# Data records:
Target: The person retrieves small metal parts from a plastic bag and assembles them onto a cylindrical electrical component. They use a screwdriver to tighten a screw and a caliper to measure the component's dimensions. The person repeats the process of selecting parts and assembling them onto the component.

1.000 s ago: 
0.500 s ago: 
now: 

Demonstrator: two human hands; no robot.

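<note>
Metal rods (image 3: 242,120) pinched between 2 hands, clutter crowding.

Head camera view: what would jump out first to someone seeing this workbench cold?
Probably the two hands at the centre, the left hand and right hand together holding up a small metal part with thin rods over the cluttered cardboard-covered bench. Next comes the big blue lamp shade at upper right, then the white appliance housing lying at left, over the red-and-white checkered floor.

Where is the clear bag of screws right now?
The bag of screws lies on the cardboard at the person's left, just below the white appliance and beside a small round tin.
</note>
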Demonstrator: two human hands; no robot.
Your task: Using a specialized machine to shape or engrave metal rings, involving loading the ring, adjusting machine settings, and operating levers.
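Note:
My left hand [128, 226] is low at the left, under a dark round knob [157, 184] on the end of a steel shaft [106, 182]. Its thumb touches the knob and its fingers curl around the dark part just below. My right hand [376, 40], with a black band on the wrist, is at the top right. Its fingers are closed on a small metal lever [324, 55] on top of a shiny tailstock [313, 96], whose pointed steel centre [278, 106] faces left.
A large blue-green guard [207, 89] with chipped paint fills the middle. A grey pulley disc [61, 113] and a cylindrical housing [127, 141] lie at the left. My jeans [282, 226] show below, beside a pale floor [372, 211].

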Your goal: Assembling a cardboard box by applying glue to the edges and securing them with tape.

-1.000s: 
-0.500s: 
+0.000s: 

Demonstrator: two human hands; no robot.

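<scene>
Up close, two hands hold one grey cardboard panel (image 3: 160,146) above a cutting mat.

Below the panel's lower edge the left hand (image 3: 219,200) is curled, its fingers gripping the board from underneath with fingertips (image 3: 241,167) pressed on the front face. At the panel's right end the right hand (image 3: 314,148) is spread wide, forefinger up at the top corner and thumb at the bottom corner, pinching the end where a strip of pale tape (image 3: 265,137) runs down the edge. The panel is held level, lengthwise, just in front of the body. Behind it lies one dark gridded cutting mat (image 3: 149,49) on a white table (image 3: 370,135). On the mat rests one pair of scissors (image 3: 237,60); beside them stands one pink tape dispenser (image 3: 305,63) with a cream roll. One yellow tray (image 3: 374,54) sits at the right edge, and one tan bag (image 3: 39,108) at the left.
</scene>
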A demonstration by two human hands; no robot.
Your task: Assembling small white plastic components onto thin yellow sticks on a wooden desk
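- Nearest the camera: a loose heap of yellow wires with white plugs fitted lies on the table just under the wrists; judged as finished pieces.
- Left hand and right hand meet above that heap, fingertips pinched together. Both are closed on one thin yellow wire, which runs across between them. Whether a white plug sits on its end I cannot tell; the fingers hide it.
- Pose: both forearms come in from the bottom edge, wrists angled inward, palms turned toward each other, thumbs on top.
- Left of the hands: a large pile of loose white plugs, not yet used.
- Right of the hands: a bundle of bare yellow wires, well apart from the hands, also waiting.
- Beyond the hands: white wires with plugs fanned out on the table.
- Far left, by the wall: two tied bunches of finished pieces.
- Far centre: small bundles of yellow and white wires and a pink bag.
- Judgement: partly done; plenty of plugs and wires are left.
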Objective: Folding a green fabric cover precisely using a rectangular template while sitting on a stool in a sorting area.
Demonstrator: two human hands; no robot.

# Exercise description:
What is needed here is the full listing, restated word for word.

# Worked solution:
Target: The person retrieves small metal parts from a plastic bag and assembles them onto a cylindrical electrical component. They use a screwdriver to tighten a screw and a caliper to measure the component's dimensions. The person repeats the process of selecting parts and assembling them onto the component.

1.000 s ago: 
0.500 s ago: 
now: 

Demonstrator: two human hands; no robot.

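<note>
Metal rods (image 3: 242,120) pinched between 2 hands, clutter crowding.

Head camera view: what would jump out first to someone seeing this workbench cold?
Probably the two hands at the centre, the left hand and right hand together holding up a small metal part with thin rods over the cluttered cardboard-covered bench. Next comes the big blue lamp shade at upper right, then the white appliance housing lying at left, over the red-and-white checkered floor.

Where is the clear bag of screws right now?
The bag of screws lies on the cardboard at the person's left, just below the white appliance and beside a small round tin.
</note>
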Demonstrator: two human hands; no robot.
Your task: Using a specialized machine to shape or engrave metal rings, involving loading the ring, adjusting machine settings, and operating levers.
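Note:
My left hand [128, 226] is low at the left, under a dark round knob [157, 184] on the end of a steel shaft [106, 182]. Its thumb touches the knob and its fingers curl around the dark part just below. My right hand [376, 40], with a black band on the wrist, is at the top right. Its fingers are closed on a small metal lever [324, 55] on top of a shiny tailstock [313, 96], whose pointed steel centre [278, 106] faces left.
A large blue-green guard [207, 89] with chipped paint fills the middle. A grey pulley disc [61, 113] and a cylindrical housing [127, 141] lie at the left. My jeans [282, 226] show below, beside a pale floor [372, 211].
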
Your goal: Assembling a cardboard box by applying glue to the edges and securing them with tape.

-1.000s: 
-0.500s: 
+0.000s: 

Demonstrator: two human hands; no robot.

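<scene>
Up close, two hands hold one grey cardboard panel (image 3: 160,146) above a cutting mat.

Below the panel's lower edge the left hand (image 3: 219,200) is curled, its fingers gripping the board from underneath with fingertips (image 3: 241,167) pressed on the front face. At the panel's right end the right hand (image 3: 314,148) is spread wide, forefinger up at the top corner and thumb at the bottom corner, pinching the end where a strip of pale tape (image 3: 265,137) runs down the edge. The panel is held level, lengthwise, just in front of the body. Behind it lies one dark gridded cutting mat (image 3: 149,49) on a white table (image 3: 370,135). On the mat rests one pair of scissors (image 3: 237,60); beside them stands one pink tape dispenser (image 3: 305,63) with a cream roll. One yellow tray (image 3: 374,54) sits at the right edge, and one tan bag (image 3: 39,108) at the left.
</scene>
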A demonstration by two human hands; no robot.
Your task: Assembling small white plastic components onto thin yellow sticks on a wooden desk
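- Nearest the camera: a loose heap of yellow wires with white plugs fitted lies on the table just under the wrists; judged as finished pieces.
- Left hand and right hand meet above that heap, fingertips pinched together. Both are closed on one thin yellow wire, which runs across between them. Whether a white plug sits on its end I cannot tell; the fingers hide it.
- Pose: both forearms come in from the bottom edge, wrists angled inward, palms turned toward each other, thumbs on top.
- Left of the hands: a large pile of loose white plugs, not yet used.
- Right of the hands: a bundle of bare yellow wires, well apart from the hands, also waiting.
- Beyond the hands: white wires with plugs fanned out on the table.
- Far left, by the wall: two tied bunches of finished pieces.
- Far centre: small bundles of yellow and white wires and a pink bag.
- Judgement: partly done; plenty of plugs and wires are left.
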Objective: Folding a green fabric cover precisely using a rectangular template while sitting on a stool in a sorting area.
Demonstrator: two human hands; no robot.

For this exercise, the work is now complete.